Я уже упоминал о том, что слух моего друга был болезненно чувствительным, что делало для него невыносимой всякую музыку, за исключением той, которая воспроизводилась с помощью струнных инструментов. Быть может, именно то, что Эшер ограничил свой талант игрой на гитаре, в значительной степени обусловило фантастический характер его мелодий. Но что касается лихорадочной легкости его импровизаций, ее нельзя объяснить данным обстоятельством. Эти необузданные фантазии, с особенным подбором звуков и слов (музыка нередко сопровождалась стихотворными экспромтами) были результатом напряженной умственной сосредоточенности, которая, как я уже говорил, проявляется лишь в состоянии крайнего возбуждения. Я легко запомнил слова одной баллады. Быть может, она потому так поразила меня, что я, как мне показалось, впервые понял тогда одно обстоятельство, а именно: Эшер вполне сознавал, что его царственный разум колеблется на своем троне. Стихи назывались «Дворец, населенный духами» и звучали так:
1
Замок чудесный – немой властелин – Гордо вздымался когда-то давно В самой зеленой из наших долин, Где только ангелам жить суждено. Там, где раскинулась Мысли страна, Вечно над ним серебрилась луна, Там – утомясь – серафим отдыхал И, удивленный, вздыхал.
2
В окнах вились и крутились огни, С ними знамена вились заодно. (Все это было в минувшие дни, Все это было когда-то давно.) В сумерках нежных угасшего дня Плыл ветерок, мелодично звеня, Плыл он вперед, возвращался назад, Сладкий струил аромат.
3
Путники в этой блаженной стране Видели в окнах блуждающий рой Духов, идущих как будто во сне, Духов, внимающих лютне святой. Трон багрянцем посредине блистал; В пышном сиянье на нем восседал, Между подвластных своих, властелин Лучшей из лучших долин.
4
Дверь лучезарная в замок вела, Перлы, рубины блистали на ней, В дверь все плыла, и плыла, и плыла, Вечно горя и сверкая сильней, Отзвуков нежных живая семья, Сладость восторга во взорах тая, Славили все они ум одного, Мудрость царя своего.
5
Все вдруг померкло, подкралась беда, Темные силы стеснили царя. (Плачьте! О, плачьте! Над ним никогда Не заблестит золотая заря!) Вкруг его дома увяли цветы; Слава и пышность былой красоты Помнятся смутно, как сказки слова, Тлеют, лишь тлеют едва.
6
Путников странные думы страшат; Сквозь красноватые стекла окна Тени огромные смутно дрожат, Звуков скорбящих рыдает волна; Там, где смеялось Эхо, теперь Бурной толпой через бледную дверь Ужасы с хохотом диким идут, Мчатся, растут и растут.
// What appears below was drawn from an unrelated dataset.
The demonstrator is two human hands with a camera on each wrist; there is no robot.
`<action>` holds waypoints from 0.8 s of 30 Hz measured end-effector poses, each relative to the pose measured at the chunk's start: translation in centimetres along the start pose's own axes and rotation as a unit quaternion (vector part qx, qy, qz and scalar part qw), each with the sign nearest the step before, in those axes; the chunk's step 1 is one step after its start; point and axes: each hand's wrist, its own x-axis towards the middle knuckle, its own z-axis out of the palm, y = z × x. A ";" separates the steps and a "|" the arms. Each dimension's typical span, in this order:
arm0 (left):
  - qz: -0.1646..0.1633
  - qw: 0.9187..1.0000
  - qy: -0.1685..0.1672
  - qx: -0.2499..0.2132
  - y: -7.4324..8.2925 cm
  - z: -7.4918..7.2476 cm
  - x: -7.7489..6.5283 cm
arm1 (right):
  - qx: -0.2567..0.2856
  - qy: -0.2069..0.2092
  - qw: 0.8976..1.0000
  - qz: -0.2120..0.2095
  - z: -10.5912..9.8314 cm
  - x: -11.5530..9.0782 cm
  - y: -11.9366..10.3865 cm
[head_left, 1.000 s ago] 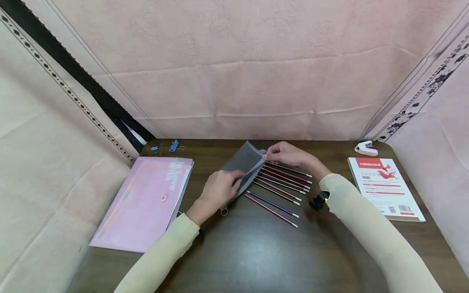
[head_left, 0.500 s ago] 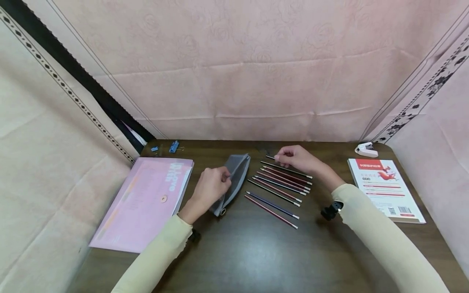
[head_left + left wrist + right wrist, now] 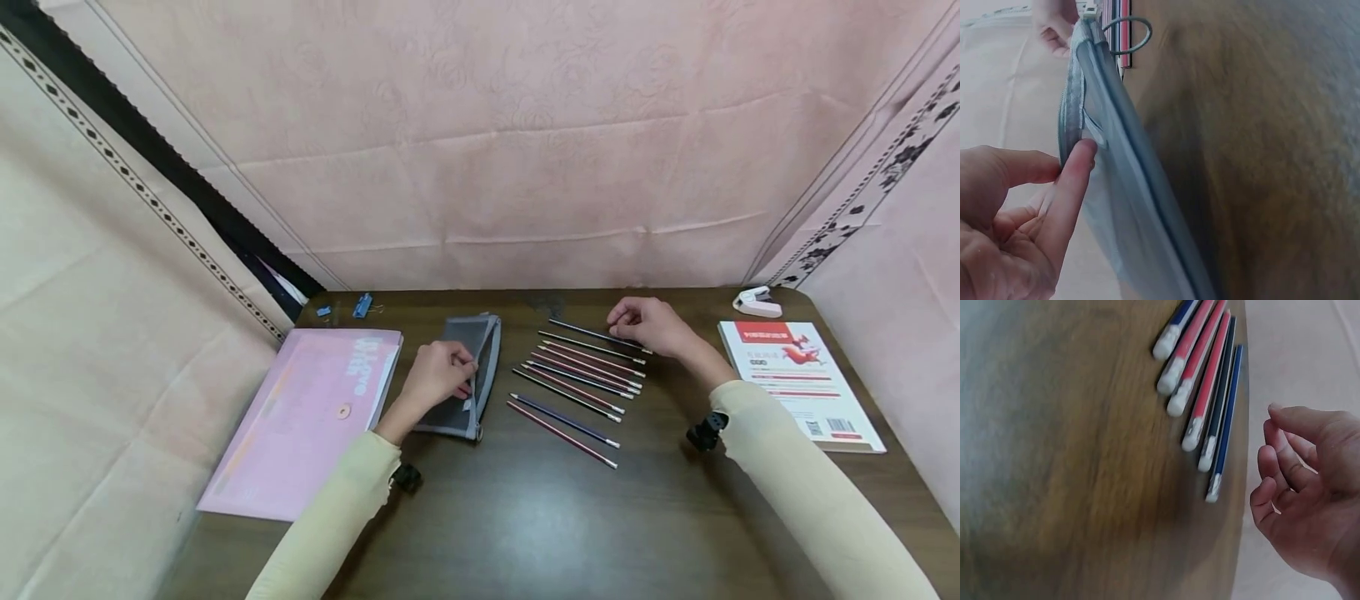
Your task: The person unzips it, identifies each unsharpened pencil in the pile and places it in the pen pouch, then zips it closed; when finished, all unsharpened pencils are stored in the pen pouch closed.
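Observation:
A grey zip pencil case lies left of a row of pencils. My left hand pinches its zippered edge between thumb and fingertips, as the left wrist view shows. A cord loop hangs at the case's end. Several pencils with white erasers, some red, some dark, lie side by side, tips to the left. The rearmost is a dark blue pencil. My right hand hovers by its eraser end, fingers loosely bent, with nothing between them in the right wrist view.
A pink document folder lies at the left. Two blue binder clips, one a larger clip, sit behind it. At the right are a white book and a white stapler. A pink curtain hangs behind the table.
The pencil case has moved left off the pencils, in my left hand. My right hand left the case, laid down a dark pencil at the back of the row, and moved right.

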 end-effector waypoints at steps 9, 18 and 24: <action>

Я хорошо помню, что эта баллада навеяла на нас множество мыслей, причем выяснилось одно интересное воззрение Родрига Эшера, на которое я указываю теперь не столько в силу его новизны, сколько по причине упорства, с каким мой друг на нем настаивал. Это воззрение сводилось к признанию за растительным миром способности чувствовать. Но в расстроенной фантазии больного эта идея приняла более смелый характер и была перенесена, с известными оговорками, в мир неорганический. У меня нет слов, чтобы выразить полноту и силу его убеждений. Они соединялись (как я уже намекнул) с серыми камнями, из которых был выстроен дом его предков. Способность чувствовать, говорил Эшер, порождается расположением этих камней – определенным сочетанием, а равно и сочетанием мхов и лишайников, распространившихся по их поверхности, и ветхих деревьев, стоявших вокруг, – но больше всего тем, что вся эта комбинация продолжительное время оставалась неизменной и отражалась в неподвижных водах пруда. Очевидность этого проявлялась, как сказал Эшер (и тут я невольно вздрогнул), в постепенном и несомненном уплотнении над водами и вокруг стен особенной атмосферы. Результат, прибавил Родриг, проявлялся в течение веков. Он определил судьбу его фамилии и сделал из него то, что я видел – то, чем он был. Такие воззрения не нуждаются в комментариях.